Laman

Percikan



8th Weeks


Ide itu melesat secepat pikiran mengeluarkan kata-kata. Badan gemetar menyambut setiap rencana yang dibicarakan. Tangan mengepal kuat meyakinkan diri sembari melirik RIGHT yang terbungkus perban coklat. Peta dunia seperti berada di setiap pohon, bunga dan rumput di taman Lokapala, menjelaskan jalur-jalur yang menanti.

Pembicaraan 32 menit yang aneh ini justru berawal dari rencana kepulangan Kate, salah seorang ekspatriat di villa ini. Iseng ingin mengetahui dimana Kate akan pulang, Sue membawakan peta Amerika Serikat dari laptop Apple miliknya. Tidak hanya menunjukkan tempat Kate, Sherrina, Devin, Rowen, dan dimana kampung halamannya berada, Sue juga bercerita tentang perbedaan karakter orang-orang dan image wilayah di masing-masing tempat besar di Amerika Serikat. Ha, rasanya pernah mendengar semua kota yang disebutkan. Los Angeles, Santa Barbara, New York, Washington DC, San Fransisco, Idaho. Pernah suatu waktu di film atau di buku-buku di perpustakaan yang pernah kubaca.
“San Fransisco tempat yang sangat menarik. Semua orang di USA mengatakan itu kota favorit mereka. Los Angeles pusat Hollywood, operasi plastic. Washington DC, pusat politik pemerintahan, New York kota yang paling sibuk dan stressful. Boston tempat banyak orang cerdas. San Fransisco kota yang indah, udara yang bagus, kehidupan yang menyenangkan…”

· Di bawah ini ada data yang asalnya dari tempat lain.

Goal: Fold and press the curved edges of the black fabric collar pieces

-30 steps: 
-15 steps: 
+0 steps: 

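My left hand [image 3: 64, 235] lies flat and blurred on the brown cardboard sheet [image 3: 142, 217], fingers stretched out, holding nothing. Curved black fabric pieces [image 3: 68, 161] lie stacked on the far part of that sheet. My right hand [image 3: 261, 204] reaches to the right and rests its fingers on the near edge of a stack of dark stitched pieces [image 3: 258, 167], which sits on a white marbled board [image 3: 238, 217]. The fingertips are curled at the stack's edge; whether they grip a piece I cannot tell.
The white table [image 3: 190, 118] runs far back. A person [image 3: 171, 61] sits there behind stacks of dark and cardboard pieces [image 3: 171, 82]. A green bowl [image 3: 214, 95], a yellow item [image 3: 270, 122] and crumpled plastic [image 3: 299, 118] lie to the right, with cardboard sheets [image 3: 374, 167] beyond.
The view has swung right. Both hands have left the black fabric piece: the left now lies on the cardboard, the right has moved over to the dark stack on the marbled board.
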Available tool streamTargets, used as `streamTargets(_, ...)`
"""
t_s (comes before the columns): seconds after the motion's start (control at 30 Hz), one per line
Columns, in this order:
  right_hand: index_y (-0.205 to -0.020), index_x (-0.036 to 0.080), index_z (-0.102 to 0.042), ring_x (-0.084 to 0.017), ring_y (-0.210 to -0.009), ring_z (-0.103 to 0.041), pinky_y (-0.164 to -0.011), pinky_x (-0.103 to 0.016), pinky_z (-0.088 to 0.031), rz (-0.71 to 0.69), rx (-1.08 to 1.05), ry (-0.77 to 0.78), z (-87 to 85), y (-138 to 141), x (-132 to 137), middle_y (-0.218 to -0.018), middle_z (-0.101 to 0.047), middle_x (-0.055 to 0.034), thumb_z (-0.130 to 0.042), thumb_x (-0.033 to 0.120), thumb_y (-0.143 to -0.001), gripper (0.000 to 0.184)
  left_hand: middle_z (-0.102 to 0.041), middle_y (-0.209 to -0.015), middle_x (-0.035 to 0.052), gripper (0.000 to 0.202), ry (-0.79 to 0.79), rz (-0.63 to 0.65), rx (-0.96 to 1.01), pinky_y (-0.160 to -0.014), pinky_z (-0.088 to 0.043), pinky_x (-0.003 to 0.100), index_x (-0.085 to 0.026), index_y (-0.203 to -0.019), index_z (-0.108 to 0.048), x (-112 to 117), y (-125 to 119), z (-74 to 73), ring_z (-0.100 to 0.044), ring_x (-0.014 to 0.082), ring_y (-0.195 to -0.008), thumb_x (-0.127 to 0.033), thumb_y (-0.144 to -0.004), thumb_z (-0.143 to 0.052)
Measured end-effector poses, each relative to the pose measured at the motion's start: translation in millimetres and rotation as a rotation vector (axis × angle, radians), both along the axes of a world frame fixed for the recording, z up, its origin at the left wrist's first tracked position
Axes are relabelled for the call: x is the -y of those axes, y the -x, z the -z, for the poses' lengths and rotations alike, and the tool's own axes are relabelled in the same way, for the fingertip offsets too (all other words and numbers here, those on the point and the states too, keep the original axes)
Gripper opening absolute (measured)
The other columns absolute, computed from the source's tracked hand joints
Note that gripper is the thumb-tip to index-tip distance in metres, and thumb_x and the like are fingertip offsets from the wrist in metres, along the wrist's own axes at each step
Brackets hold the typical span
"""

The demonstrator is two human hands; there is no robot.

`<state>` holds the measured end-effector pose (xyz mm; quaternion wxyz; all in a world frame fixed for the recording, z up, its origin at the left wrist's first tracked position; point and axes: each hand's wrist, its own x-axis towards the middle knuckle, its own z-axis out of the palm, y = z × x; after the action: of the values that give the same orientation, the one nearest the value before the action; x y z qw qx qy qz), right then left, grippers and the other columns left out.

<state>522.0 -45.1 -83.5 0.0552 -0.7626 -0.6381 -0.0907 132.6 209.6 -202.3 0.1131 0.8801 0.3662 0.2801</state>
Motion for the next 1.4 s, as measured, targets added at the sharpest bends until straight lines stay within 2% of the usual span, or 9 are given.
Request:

Lalu tiba-tiba ada sebuah keputusan
“oke, saya pilih San Fransisco”

Terbayang sejenak Sophia, Dika. Mungkin bersama mereka atau juga tetap sendiri. Atau menunggu hingga Sophia sudah berusia 10 tahun. Teringat dana tabungan Fofie yang belum dibayar 4 bulan. Ah harus segera diselesaikan supaya keputusan itu ditindaklanjuti.
“Suatu saat saya ingin punya sebuah perjalanan. Sebuah perjalanan. Bukan dalam rangka kerja tetapi sebuah perjalanan” lanjutku.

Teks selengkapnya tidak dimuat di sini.